* _EXERCISE GOAL_: Would you copy the full listing that follows without changing a thing?
*** Opening DATASET EXCERPT ***
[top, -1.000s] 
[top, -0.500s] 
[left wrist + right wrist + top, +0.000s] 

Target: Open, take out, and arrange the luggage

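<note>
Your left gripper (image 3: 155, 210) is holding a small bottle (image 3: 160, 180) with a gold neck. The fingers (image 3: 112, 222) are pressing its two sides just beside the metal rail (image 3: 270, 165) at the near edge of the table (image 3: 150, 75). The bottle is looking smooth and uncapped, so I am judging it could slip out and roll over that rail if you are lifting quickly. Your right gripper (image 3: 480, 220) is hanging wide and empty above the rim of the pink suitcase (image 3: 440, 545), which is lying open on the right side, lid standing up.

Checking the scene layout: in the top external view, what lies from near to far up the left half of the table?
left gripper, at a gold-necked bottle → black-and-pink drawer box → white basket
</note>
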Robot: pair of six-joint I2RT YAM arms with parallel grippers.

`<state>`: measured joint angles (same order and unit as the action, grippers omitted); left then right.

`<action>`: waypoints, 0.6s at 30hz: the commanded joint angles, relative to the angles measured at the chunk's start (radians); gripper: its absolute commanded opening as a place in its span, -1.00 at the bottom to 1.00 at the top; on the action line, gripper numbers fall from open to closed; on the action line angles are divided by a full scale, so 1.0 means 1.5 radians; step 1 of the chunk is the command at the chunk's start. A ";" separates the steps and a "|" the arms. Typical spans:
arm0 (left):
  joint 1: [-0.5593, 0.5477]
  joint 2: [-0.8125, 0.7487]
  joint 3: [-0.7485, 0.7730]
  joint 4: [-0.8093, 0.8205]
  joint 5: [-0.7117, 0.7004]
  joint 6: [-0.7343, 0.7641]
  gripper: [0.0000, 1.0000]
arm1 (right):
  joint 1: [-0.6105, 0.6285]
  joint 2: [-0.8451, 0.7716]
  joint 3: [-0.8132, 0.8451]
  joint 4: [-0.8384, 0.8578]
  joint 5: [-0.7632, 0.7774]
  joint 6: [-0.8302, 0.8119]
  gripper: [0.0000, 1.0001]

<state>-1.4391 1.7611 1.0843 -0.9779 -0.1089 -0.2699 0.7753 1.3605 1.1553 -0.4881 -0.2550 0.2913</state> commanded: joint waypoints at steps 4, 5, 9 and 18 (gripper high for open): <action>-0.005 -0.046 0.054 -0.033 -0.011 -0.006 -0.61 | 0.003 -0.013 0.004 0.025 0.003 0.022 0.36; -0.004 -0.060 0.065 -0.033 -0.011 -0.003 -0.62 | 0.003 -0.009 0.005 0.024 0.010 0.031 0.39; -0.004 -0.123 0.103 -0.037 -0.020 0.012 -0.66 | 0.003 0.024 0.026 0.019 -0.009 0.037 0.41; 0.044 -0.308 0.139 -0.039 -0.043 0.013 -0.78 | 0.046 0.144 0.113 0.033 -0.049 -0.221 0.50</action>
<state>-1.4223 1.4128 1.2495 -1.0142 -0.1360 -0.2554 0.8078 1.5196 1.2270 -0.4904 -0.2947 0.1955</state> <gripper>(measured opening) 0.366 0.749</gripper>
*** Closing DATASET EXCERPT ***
* _EXERCISE ANSWER_:
[top, -1.000s] 
[top, -0.500s] 
[left wrist + right wrist + top, +0.000s] 

Target: Open, take out, and arrange the luggage

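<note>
Your left gripper (image 3: 155, 210) is holding a small bottle (image 3: 160, 180) with a gold neck. The fingers (image 3: 112, 222) are pressing its two sides just beside the metal rail (image 3: 270, 165) at the near edge of the table (image 3: 150, 75). The bottle is looking smooth and uncapped, so I am judging it could slip out and roll over that rail if you are lifting quickly. Your right gripper (image 3: 480, 220) is hanging wide and empty above the rim of the pink suitcase (image 3: 440, 545), which is lying open on the right side, lid standing up.

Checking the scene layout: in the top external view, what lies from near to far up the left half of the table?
left gripper, at a gold-necked bottle → black-and-pink drawer box → white basket
</note>
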Robot: pair of six-joint I2RT YAM arms with parallel grippers.

`<state>`: measured joint angles (same order and unit as the action, grippers omitted); left then right.

`<action>`: waypoints, 0.6s at 30hz: the commanded joint angles, relative to the angles measured at the chunk's start (radians); gripper: its absolute commanded opening as a place in its span, -1.00 at the bottom to 1.00 at the top; on the action line, gripper numbers fall from open to closed; on the action line angles are divided by a full scale, so 1.0 means 1.5 radians; step 1 of the chunk is the command at the chunk's start. A ";" separates the steps and a "|" the arms. Typical spans:
arm0 (left):
  joint 1: [-0.5593, 0.5477]
  joint 2: [-0.8125, 0.7487]
  joint 3: [-0.7485, 0.7730]
  joint 4: [-0.8093, 0.8205]
  joint 5: [-0.7117, 0.7004]
  joint 6: [-0.7343, 0.7641]
  gripper: [0.0000, 1.0000]
arm1 (right):
  joint 1: [-0.6105, 0.6285]
  joint 2: [-0.8451, 0.7716]
  joint 3: [-0.8132, 0.8451]
  joint 4: [-0.8384, 0.8578]
  joint 5: [-0.7632, 0.7774]
  joint 6: [-0.8302, 0.8119]
  gripper: [0.0000, 1.0001]

<state>-1.4391 1.7611 1.0843 -0.9779 -0.1089 -0.2699 0.7753 1.3605 1.1553 -0.4881 -0.2550 0.2913</state> commanded: joint waypoints at steps 4, 5, 9 and 18 (gripper high for open): <action>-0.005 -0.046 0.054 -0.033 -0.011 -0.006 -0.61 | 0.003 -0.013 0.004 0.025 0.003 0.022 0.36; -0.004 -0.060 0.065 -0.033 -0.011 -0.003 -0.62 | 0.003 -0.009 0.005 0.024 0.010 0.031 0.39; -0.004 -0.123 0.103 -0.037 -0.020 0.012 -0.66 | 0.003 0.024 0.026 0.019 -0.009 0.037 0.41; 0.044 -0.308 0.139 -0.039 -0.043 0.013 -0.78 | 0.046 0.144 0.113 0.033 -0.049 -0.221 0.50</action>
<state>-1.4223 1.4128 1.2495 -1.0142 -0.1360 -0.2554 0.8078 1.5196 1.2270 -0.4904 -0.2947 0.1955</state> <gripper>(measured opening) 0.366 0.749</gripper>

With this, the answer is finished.